La música sonaba suavemente. El violín en las canciones Shaker me recordó a Jim tocando su violín en mi patio trasero. Había sido una noche cálida, y se había detenido momentáneamente para secarse el sudor de la frente, bendiciéndome con su sonrisa radiante.

Audrey, Kathleen y yo nos sentamos juntas en silencio. Las enfermeras entraban y salían. Fuera de la ventana, podía ver los árboles balanceándose fuertemente.

A última hora de la tarde, hubo una larga pausa en la respiración de Jim.

Los tres contuvimos la respiración mientras esperábamos, hasta que, finalmente, Jim tomó otra respiración. A partir de ese momento, su respiración fue laboriosa, con frecuentes pausas. Cada vez que dejaba de respirar, nos acercábamos más. Su madre apoyó la cabeza en el gran pecho de Jim y esperó la siguiente respiración. Durante las siguientes dos horas, los tres esperamos y respiramos con Jim.

Al caer la noche, llamaron a sus hijos para que se reunieran a su alrededor. Sentí que era el momento adecuado para que me fuera. Eché una larga última mirada a su rostro y repetí interiormente mis frases: “Gracias, Jim. Has sido una bendición para tanta gente. Puedes dejarte llevar ahora. Puedes dejarte disolver en la Luz de tu verdadero ser”.

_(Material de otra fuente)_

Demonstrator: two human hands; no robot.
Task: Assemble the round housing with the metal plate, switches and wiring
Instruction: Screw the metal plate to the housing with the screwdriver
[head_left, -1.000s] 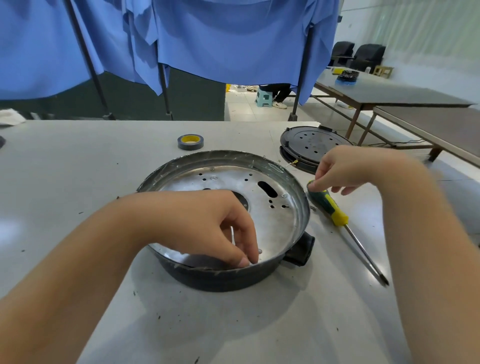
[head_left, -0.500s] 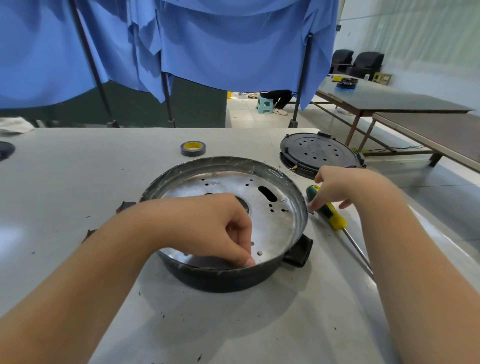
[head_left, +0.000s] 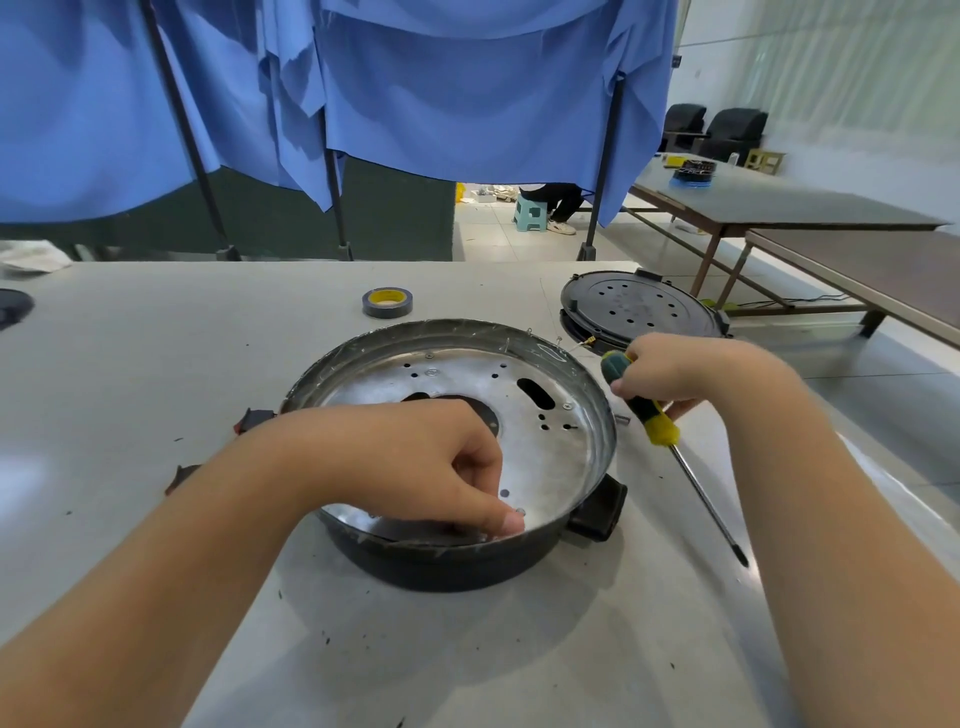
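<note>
The round dark housing (head_left: 457, 564) sits mid-table with the perforated metal plate (head_left: 550, 457) lying inside it. A black switch block (head_left: 597, 512) sticks out of its right side, and small dark parts (head_left: 254, 420) show at its left. My left hand (head_left: 426, 462) reaches into the near side of the housing with curled fingers, its thumb tip pressing beside a small screw (head_left: 521, 512) on the plate. My right hand (head_left: 670, 374) grips the green and yellow handle of a screwdriver (head_left: 649, 415), whose shaft points down toward me over the table.
A black round perforated cover (head_left: 639, 312) lies at the back right of the grey table (head_left: 156, 364). A roll of dark tape (head_left: 387, 302) with a yellow core stands behind the housing. Blue cloth hangs on stands beyond the table; other tables stand at right.
My right hand has closed round the screwdriver handle and lifted it off the table. My left hand stays in the housing, fingers curling lower onto the plate.
</note>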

En el pasillo, Audrey y Kathleen me abrazaron con fuerza.

Después de llegar a casa, alrededor de las 9:00 p.m., tuve una fugaz impresión de Jim dándome un “abrazo”. Al día siguiente, me enteré de que Jim había muerto alrededor de las 9:00 p.m., con sus hijas presentes. La familia había telefoneado a Nell, miembro de nuestro Meeting, para que se uniera a ellos y sirviera en el papel de ministra cuáquera. Nell había leído el Salmo 23 en voz alta y había orado en silencio. A la mañana siguiente de la muerte de Jim, leí su correo electrónico describiendo lo que había sucedido y lloré.

Entonces tuve la impresión de que el espíritu de Jim tocaba mi mejilla con cariño, no solo para consolarme, sino para mostrarme lo reconfortante que había sido mi mano en su mejilla mientras moría.

Marcelle Martin

Marcelle Martin, miembro del Meeting de Swarthmore (Pensilvania), ha dirigido talleres para Meetings cuáqueros en todo Estados Unidos. Es la autora de Our Life Is Love: The Quaker Spiritual Journey, A Guide to Faithfulness Groups y tres folletos de Pendle Hill. Vive en Chester, Pensilvania, con su marido, Terry.